Andrea (Carol Drake) is a very spirited young actress, on the cusp of never being discovered after a string of horrendous auditions. Desperate to be discovered, she takes a waitressing job at a hopping cafe at the center of the city. Her boyfriend is the manager and the place is always in the midst of complete and utter chaos in the kitchen with a deranged chef, bored fry cooks, and an assortment of maniacs only too happy to experiment with the patrons’ food orders. You want fillet of sole? You might get a shoe covered in steak sauce. Andrea’s fellow waitresses include a beautiful young author named Jennifer (Carol Baker) tasked with researching what it takes to find your true love in the big city for a teen magazine, and a spunky young heartthrob named Lindsey (Renata Hickey), whose father owns the restaurant. Nobody wants to be working at the cafe, and everyone gets into the biggest misadventures of their lives (Jennifer attracts stalkers and creeps all across the city because all the men she tries interviewing think she’s coming on to them, for example), but what sticks to the wall for Andrea is that when she gets wind of a production of Joan of Arc coming soon, she makes it her undying mission to land an audition for the part. What that means is literally transforming herself into Joan by wearing a suit of armor, speaking in Shakespearian twang, stealing a policeman’s horse, and hounding the producer for the chance to prove her mettle … talk about method acting! This girl is crazy!
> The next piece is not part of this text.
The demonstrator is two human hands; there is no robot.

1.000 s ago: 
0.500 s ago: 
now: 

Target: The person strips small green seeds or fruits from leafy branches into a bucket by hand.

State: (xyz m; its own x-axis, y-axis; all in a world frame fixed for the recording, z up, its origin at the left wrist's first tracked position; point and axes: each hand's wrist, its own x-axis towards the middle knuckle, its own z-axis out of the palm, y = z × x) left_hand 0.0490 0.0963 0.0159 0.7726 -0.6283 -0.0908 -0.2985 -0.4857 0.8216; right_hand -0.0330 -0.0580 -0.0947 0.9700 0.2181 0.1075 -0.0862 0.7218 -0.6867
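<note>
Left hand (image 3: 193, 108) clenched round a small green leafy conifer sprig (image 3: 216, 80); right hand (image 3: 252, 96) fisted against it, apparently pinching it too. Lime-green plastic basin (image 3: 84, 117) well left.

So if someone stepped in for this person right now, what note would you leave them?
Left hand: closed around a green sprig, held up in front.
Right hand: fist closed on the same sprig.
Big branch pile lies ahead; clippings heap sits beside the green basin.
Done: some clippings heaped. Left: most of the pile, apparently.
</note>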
An irreverent comedy with a vomitorium of food excess, sex gags, nudity, and physical slapstick, Troma’s early foray into exploitation comedy Waitress! is surprisingly sweet and good natured for such a gonzo attempt to elicit a laugh. This movie really sets the template for the formula that Troma would later follow, but only expound and exploit later on: It has all the glop, silly humor, and potty gags that would become more disgusting and explicit in the later efforts, but somehow in this movie none of it is meant to offend. It’s still somehow innocent and fun at this stage, and so I’d recommend Troma founders Lloyd Kaufman and Michael Herz take a look at their older films again to find a return to innocence and scale their current excesses back a great deal. Somehow, despite all its goofiness and over the top nonsense, Waitress! is a relatable little movie, and I couldn’t help but find myself engaged with it on a level of, say, one of the better Police Academy movies.
Troma’s three-disc box set The Sexy Box comes with all three of these remastered and handsomely presented films in one slick collection. Special features include new introductions, photo galleries, commentaries, and more. Recommended.